Next Tuesday, the two Americas will go to war, which, thankfully in a stable democracy, means they hold an election.
One America — call it “Old America” — is overwhelmingly white, mostly older and male, but also full of married, suburban women. It is increasingly conservative and sour on many of the socioeconomic innovations of the 20th century, from anti-poverty programs to freely available birth control and legal abortion. Old America worries that the nation’s generosity is being abused by layabouts and illegal immigrants. It is worried about debt. Well, Democrat-created debt, anyway.
Like the questioner who prompted Mitt Romney’s infamous “47 percent” remark at a Boca Raton fundraiser, Old America thinks people ought to learn to fend for themselves — to stop leeching off the successful. It thinks too many people are asking for “handouts.” It is southern and Midwestern and rural and suburban. It is holed up in a mansion, growling about voter fraud and yearning for the days when government knew its job was to hand out defense contracts and then go away. Old America is sick of hearing about racism and doesn’t get why the left gets so worked up over an Obama monkey joke or two.
The other America — “New America” — is a patchwork of white and black and beige and brown. It is youthful, but not entirely young. It is home to rich celebrities and the inner city poor. It mixes hip-hop with rock ’n’ roll. It over-indexes on Twitter. New America prefers the city to the ’burbs and favors the Daily Show and Letterman over the local news and Leno.
Old America idealizes the 1950s, when the only women a man had to worry about were his wife, his daughter, his mother and his secretary. And maybe his mistress. Women and minorities “had no interest” in being executives at its private equity firm, as Mitt Romney once said of Bain Capital. If a woman did work, she still made it home in time to prepare dinner. She didn’t bellyache for equal pay.
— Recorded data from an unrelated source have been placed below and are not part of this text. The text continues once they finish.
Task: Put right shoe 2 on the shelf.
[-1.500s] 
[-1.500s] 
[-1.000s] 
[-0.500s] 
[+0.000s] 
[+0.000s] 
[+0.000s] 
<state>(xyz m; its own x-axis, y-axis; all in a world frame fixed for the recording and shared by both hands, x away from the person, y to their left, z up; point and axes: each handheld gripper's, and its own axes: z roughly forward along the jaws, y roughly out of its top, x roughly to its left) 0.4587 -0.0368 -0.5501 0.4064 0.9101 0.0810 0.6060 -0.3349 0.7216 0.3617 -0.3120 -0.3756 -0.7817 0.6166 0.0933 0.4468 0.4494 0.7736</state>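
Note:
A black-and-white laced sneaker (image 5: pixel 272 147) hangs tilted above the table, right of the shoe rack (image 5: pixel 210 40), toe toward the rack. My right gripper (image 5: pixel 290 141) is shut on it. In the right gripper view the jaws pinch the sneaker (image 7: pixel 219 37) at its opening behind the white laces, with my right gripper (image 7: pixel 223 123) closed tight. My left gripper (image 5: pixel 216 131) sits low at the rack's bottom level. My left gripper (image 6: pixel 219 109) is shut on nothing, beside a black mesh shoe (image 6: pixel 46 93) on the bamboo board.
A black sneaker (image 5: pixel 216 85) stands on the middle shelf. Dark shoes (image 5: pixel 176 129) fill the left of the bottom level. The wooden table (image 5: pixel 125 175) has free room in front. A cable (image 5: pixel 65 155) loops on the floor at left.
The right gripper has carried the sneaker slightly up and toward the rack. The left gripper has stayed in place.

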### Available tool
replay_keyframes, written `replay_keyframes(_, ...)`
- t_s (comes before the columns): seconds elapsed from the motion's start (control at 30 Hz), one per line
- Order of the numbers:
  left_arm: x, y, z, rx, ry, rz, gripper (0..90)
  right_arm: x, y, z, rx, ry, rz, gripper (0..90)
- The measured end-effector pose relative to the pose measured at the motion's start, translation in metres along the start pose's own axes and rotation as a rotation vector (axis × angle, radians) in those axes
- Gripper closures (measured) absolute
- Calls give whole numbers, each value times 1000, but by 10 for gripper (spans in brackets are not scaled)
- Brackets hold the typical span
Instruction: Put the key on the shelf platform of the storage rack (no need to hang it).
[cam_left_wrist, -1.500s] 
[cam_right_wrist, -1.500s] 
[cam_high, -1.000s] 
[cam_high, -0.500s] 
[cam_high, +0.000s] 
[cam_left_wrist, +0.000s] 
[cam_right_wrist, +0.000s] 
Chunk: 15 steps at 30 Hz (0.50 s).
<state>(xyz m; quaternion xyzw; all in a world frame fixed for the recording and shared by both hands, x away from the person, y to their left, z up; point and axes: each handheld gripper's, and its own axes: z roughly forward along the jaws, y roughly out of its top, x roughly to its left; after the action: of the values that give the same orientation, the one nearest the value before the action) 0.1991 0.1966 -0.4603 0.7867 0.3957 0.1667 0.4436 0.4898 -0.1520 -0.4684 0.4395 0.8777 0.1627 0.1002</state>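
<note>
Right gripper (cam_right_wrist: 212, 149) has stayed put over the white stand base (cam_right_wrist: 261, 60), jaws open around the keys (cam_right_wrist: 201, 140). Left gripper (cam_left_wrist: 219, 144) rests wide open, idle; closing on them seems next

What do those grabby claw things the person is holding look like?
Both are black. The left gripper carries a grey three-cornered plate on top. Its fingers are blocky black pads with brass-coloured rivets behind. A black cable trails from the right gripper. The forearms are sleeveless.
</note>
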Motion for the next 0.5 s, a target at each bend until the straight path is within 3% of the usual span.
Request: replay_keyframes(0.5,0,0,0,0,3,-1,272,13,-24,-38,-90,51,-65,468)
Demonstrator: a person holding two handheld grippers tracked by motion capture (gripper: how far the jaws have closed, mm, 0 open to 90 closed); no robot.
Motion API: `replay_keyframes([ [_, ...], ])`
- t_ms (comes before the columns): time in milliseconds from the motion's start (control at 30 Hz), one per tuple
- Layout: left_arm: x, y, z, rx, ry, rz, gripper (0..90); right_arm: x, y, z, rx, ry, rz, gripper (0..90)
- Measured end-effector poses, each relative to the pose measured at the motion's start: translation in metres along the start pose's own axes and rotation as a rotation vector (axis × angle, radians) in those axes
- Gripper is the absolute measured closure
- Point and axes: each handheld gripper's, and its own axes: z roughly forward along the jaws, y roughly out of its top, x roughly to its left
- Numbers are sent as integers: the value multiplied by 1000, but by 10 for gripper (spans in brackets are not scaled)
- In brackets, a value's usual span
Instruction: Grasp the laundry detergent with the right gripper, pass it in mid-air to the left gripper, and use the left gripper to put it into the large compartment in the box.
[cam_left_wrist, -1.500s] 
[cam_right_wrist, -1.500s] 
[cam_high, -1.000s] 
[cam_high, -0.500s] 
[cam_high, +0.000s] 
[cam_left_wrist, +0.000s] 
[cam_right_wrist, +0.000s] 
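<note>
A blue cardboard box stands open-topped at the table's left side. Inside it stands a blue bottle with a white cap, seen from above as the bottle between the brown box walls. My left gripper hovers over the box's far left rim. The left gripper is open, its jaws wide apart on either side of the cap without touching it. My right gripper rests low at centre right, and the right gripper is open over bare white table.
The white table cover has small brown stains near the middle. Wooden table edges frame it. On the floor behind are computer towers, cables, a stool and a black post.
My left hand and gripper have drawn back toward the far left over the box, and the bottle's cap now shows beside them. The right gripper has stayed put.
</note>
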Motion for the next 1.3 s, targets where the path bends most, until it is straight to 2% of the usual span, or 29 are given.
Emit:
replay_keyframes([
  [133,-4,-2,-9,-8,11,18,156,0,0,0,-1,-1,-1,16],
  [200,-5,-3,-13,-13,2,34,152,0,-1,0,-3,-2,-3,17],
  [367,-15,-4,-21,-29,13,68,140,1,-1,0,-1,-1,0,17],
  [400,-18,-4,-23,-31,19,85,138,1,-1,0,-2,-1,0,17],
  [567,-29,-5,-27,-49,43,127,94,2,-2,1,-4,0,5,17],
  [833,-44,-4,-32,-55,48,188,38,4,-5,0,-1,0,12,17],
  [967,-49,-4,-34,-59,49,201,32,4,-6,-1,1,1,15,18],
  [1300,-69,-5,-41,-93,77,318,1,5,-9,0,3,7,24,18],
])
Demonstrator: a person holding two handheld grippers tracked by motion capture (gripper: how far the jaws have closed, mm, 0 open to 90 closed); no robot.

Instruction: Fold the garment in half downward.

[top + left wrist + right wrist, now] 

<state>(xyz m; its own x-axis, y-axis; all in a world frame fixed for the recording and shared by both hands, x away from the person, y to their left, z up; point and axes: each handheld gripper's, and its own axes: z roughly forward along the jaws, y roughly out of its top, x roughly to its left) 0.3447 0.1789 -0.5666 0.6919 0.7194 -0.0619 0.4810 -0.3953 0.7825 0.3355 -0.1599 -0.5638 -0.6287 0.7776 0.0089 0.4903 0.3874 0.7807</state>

New America isn’t pressed about marriage. It prefers to eat out, and it doesn’t matter who cooks. It takes for granted that Billy might have two moms or two dads, and that the CEO might be a she. It could care less if gays serve in the military. It can’t imagine abortion or contraceptives being illegal. New America doesn’t think the ’50s were the good old days. It thinks Mad Men is a good TV show, but so is The Walking Dead. New America knows it won the “culture wars” a long time ago, and sometimes gives in to the temptation to mock Old America as backward and dumb. New America doesn’t get that that’s probably not helpful.
Old America wants tax cuts, and to “unleash” business. It wonders why union workers think they’re so special.
New America has friends that work on Wall Street, but it secretly considers them sell-outs. It thinks the government should regulate the banks and it’s glad the Feds saved Detroit. New America isn’t sure Medicare will be there when it gets old, but it doesn’t think the answer is to throw future grannies into the insurance market.
Old America wants a president who’ll tell the world to get with the program or get crushed. It would rather America be feared than liked. It’s skeptical of science and thinks all that climate talk is just another excuse for government to pick the businessman’s pocket. It believes God and private charity are the real cures for the nation’s ills.
New America wants a president who’ll seek a global consensus on climate change. It’s sick of war and grossed out by drone warfare (its biggest knock on President Obama). But it has no beef with the military, where a lot of its friends are. New America doesn’t need the president (or God) to constantly say it’s exceptional.
Mitt Romney is winning Old America in a landslide. His share of white men in particular is at generational highs. He is ahead among voters over 60, even with their anxiety over his and Paul Ryan’s plans to voucherize Medicare.
Barack Obama is winning New America in a walk. His share of black, Hispanic and Asian voters is in the blowout range. He is winning young people and single women.
The polls show a close election because the two Americas are roughly equal in size. But not for long.
New America is growing, fast. In many ways, Tuesday is Old America’s last stand.